# Exercise brief
Exactly retype the opening line of the entries and every line after it, ending with the line that contains "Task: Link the". Skip all pictures.

# Data to examine

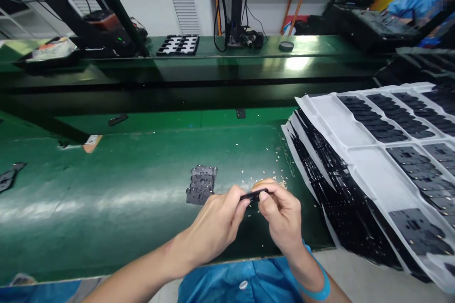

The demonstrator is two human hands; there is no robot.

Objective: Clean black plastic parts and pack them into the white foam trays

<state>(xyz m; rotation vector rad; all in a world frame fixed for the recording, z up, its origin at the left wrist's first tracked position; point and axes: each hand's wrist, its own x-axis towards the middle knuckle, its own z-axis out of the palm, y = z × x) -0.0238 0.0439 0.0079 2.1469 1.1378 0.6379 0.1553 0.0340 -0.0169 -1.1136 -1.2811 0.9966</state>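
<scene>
Above the front part of the green work surface (142, 161), both hands grip a thin black plastic part (253, 195), seen nearly edge-on. My left hand (222, 213) pinches its left end between thumb and fingers. At its right end, my right hand (280, 210) is closed, the thumb pressed on it and a fingertip behind. A short overlapping row of similar black parts (201, 184) lies just beyond my left hand. Tiny pale pieces (277, 181) are scattered beyond and around my right hand.
On the right stands a tall stack of white trays (368, 161) with black parts in their compartments. A single black part (241, 113) lies farther back, another part (118, 120) to its left. A raised shelf (213, 68) crosses behind, carrying a tray of pale pieces (178, 44).
</scene>
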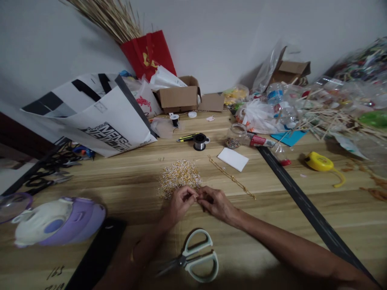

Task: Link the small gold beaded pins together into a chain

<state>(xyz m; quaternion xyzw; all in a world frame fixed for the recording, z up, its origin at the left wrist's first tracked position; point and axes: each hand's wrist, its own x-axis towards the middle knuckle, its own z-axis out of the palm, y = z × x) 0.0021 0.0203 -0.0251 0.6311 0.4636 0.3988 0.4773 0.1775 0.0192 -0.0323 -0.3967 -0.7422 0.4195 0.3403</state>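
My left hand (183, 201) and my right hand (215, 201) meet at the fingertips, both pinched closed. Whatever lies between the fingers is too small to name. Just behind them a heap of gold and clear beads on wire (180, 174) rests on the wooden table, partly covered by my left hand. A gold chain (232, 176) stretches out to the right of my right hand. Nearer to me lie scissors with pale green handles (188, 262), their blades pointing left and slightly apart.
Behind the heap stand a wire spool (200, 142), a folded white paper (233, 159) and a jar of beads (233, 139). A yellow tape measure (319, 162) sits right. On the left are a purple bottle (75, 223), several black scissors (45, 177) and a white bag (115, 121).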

# Solved problem
The demonstrator is two human hands; there is no robot.

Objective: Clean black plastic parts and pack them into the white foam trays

<state>(xyz m; rotation vector rad; all in a world frame fixed for the recording, z up, its origin at the left wrist's first tracked position; point and axes: each hand's wrist, its own x-axis towards the middle knuckle, its own z-axis out of the palm, y = z × x) -0.0238 0.0439 0.0079 2.1469 1.1378 0.6379 0.1553 0.0340 -0.0169 -1.1136 -1.2811 0.9966</state>
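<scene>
Above the front part of the green work surface (142, 161), both hands grip a thin black plastic part (253, 195), seen nearly edge-on. My left hand (222, 213) pinches its left end between thumb and fingers. At its right end, my right hand (280, 210) is closed, the thumb pressed on it and a fingertip behind. A short overlapping row of similar black parts (201, 184) lies just beyond my left hand. Tiny pale pieces (277, 181) are scattered beyond and around my right hand.
On the right stands a tall stack of white trays (368, 161) with black parts in their compartments. A single black part (241, 113) lies farther back, another part (118, 120) to its left. A raised shelf (213, 68) crosses behind, carrying a tray of pale pieces (178, 44).
</scene>
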
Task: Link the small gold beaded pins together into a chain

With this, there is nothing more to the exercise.